A public servant who lives in Darwin, MacLennan estimates that over the five nights that she was in hospital in July, she slept a combined four hours.
It’s an experience that will resonate with many people who have spent time in hospital. International research estimates hospital patients average five hours’ sleep a day, well short of the seven to nine hours recommended.
A recent Australian study found noise levels in shared rooms in a large public hospital in Sydney sometimes surpassed 100 decibels – as loud as a lawnmower. More than half those patients, according to the small survey, reported “poor” or “very poor” sleep quality.
Sleep experts, however, say it doesn’t have to be like this. They argue there are many ways that those managing hospitals can safely reduce disruptions for patients.
There are calls for Australian hospitals to begin rolling out the Sleep Health Foundation’s code of practice for sleep care in hospitals.
Under the proposed code, hospitals would avoid using public address systems in patient areas, except in emergencies; all noise sources would be reviewed and the volume reduced if safe; and patients would be given headphones if they want to watch TV during designated quiet times.
Torches rather than overhead lights would also be used by staff at night in patient sleeping areas, when practical to do so.
Associate Professor Alan Young, a Melbourne sleep and respiratory physician, said research he’d been involved in showed patients were woken as often as four to six times every night for scheduled checks and medicines.
Young said for very sick patients, it was important they had close monitoring and medications “on the dot”, but for those who were stable there was a case to be made for more flexibility of hospital routines to allow proper rest.
Young said that for the body clock to work well, people were exposed to sunshine and bright light during the day and darkness overnight.
Tips for better sleep in hospitals (according to the Sleep Health Foundation)

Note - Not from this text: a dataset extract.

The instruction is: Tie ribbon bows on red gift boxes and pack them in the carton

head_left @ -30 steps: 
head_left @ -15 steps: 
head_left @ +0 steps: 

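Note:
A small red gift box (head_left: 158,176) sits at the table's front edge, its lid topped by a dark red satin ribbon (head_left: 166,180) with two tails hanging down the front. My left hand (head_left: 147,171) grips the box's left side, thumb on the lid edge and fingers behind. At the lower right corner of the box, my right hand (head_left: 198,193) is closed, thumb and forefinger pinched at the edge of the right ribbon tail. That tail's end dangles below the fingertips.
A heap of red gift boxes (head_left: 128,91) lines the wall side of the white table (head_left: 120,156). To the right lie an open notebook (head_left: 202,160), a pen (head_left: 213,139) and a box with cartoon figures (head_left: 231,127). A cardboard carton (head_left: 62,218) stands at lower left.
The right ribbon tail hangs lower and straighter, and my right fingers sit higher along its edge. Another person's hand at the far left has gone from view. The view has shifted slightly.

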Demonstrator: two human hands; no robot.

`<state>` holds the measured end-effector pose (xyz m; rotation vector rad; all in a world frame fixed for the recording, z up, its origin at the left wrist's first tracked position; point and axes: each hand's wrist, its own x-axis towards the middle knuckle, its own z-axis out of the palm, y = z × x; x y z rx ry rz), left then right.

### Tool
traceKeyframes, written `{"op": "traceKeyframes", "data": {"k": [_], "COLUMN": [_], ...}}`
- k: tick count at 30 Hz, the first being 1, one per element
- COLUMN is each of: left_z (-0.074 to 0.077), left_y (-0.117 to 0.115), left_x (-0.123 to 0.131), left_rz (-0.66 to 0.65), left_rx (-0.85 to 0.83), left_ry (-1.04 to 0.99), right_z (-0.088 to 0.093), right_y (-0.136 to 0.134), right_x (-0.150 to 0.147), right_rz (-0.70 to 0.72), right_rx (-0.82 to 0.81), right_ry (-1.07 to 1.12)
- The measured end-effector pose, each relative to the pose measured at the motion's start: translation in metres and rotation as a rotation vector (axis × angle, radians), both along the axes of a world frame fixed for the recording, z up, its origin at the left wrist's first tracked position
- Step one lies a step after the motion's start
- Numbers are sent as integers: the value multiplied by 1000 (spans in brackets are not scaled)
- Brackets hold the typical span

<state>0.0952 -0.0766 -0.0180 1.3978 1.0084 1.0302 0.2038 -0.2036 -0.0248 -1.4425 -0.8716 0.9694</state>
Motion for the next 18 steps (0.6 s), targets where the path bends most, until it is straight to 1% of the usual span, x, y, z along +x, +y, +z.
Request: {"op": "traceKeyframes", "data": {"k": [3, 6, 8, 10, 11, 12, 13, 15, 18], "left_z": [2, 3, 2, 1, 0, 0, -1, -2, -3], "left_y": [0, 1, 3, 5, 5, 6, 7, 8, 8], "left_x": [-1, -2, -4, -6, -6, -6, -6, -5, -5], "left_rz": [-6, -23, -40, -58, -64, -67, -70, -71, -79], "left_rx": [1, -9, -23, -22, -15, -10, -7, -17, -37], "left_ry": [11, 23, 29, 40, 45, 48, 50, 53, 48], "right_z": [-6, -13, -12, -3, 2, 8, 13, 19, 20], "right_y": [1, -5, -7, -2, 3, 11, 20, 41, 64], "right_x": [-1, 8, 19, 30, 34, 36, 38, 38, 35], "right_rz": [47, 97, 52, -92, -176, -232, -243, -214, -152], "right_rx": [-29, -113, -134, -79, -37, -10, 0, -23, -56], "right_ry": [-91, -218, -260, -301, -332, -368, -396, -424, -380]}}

- Use an eye mask and earplugs
- Avoid long naps in the late afternoon or evening
- Ask for extra blankets or pillows if you’re not comfortable
- Open the curtains in the morning or spend some time in the sun, if possible
- Avoid coffee or other stimulants later in the day
- Take time to relax as you prepare to sleep. Listen to soothing music using headphones
- Be mindful of other patients by keeping noise to minimum
- If possible, leave shared wards for longer phone calls
- Ask visitors to come only during permitted times
“In hospital, what happens is you often get exposed to bright light in the evening because you’ve got lights on for staff, you’ve got lights on in the corridors, you’ve got lights on to do the vital signs measurements,” he said.

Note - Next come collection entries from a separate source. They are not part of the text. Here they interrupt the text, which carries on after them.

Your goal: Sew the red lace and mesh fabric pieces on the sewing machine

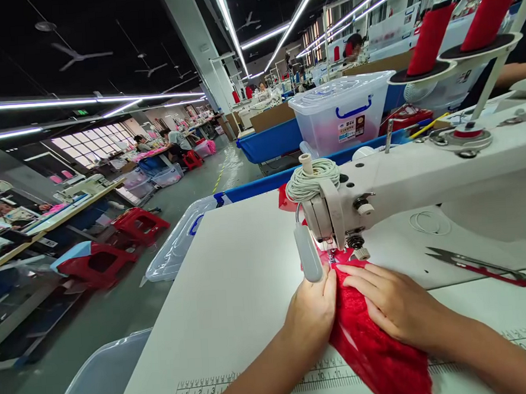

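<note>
A pair of thread snips (478,265) is laid on the white table (233,294), toward its right side, and a printed ruler (203,389) is seen along its near edge. Beyond the table's far edge a clear lidded bin (342,112) is set, and above the table's far right, red thread cones (431,37) are stood. Left of the table, red stools (140,223) are placed on the floor.

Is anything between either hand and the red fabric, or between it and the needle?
Nothing visible. The left hand and right hand rest directly on the red fabric, whose far edge lies under the sewing machine head.
</note>
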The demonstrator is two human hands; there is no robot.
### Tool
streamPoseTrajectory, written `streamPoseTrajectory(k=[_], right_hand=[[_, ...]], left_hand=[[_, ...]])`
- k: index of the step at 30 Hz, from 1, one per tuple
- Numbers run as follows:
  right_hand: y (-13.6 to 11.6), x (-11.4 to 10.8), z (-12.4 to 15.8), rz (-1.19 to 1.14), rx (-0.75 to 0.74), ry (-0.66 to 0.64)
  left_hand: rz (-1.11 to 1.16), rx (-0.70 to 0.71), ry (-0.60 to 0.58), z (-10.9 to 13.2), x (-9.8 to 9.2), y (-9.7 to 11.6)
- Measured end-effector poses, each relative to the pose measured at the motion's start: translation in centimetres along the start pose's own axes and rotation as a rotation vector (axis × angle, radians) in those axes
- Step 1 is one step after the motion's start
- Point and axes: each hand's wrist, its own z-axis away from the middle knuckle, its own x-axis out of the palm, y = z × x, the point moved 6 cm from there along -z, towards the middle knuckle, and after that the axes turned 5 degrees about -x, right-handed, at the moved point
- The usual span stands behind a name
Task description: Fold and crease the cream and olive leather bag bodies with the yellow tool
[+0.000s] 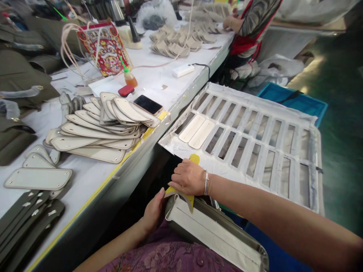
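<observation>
An olive-green bag piece with a pale lining [215, 234] lies across my lap. My left hand [154, 211] grips its near end from below, fingers curled round the edge. My right hand [188, 177] is closed on a yellow tool [190, 202] that pokes into the piece's top edge; the tool's tip shows above my knuckles. A bracelet sits on my right wrist.
A white slotted rack [255, 139] holding two pale oval pieces stands just beyond my hands. On the white table [93, 177] lie a heap of pale oval pieces [99, 128], a phone [148, 104], a glue bottle [129, 77], olive strips [25, 219]. Another person [249, 26] works at the far end.
</observation>
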Motion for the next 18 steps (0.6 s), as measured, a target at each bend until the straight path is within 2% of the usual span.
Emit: streamPoseTrajectory(k=[4,11,15,18], right_hand=[[-0.2,-0.1,0.2,-0.002,-0.063,0.038],[-0.3,-0.1,0.5,-0.029,-0.091,0.073],[-0.3,-0.2,0.7,-0.047,-0.090,0.075],[-0.4,-0.3,1.0,-0.063,-0.089,0.067]], left_hand=[[-0.146,0.089,0.124,0.2,-1.2,-0.8],[-0.300,0.134,0.201,0.6,-2.3,-1.3],[-0.424,0.202,0.213,0.7,-3.0,-1.9],[-0.540,0.287,0.136,0.8,-3.0,-2.1]])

“And then often during the daytime, it can be dark. The blinds might be shut … so we can get a reversal of the normal light and dark exposure.”
But, so far, there’s been muted interest from Australian hospitals to adopt the sleep code of practice.
“For a lot of hospitals, it’s just not a priority … [The thinking is], ‘Oh, don’t give me one other thing to get accreditation for’. They’re under so much pressure,” said Dr Moira Junge, a health psychologist and chief executive of the Sleep Health Foundation.
However, Junge and other sleep specialists argue that there are pressing reasons hospitals should prioritise patients’ sleep. Sleep deficiency has been linked to a poorer immune system function, depressive mood, delirium and a greater risk of healthcare-associated infections.
The Australian Patients Association, the Victorian Department of Health and the Australian College of Midwives have also pointed to another potential solution to the issue – discharging some patients from hospital altogether, and providing care for them in their homes.
MacLennan, who barely slept during her recent hospital stay, said that while the midwives, nurses and obstetricians provided great care, the lack of recognition of the importance of sleep in the overall functioning of the hospital left her severely exhausted and affected her breastfeeding and memory.
“I was crying constantly,” she said. “It was very stressful, and I was just falling apart a bit.”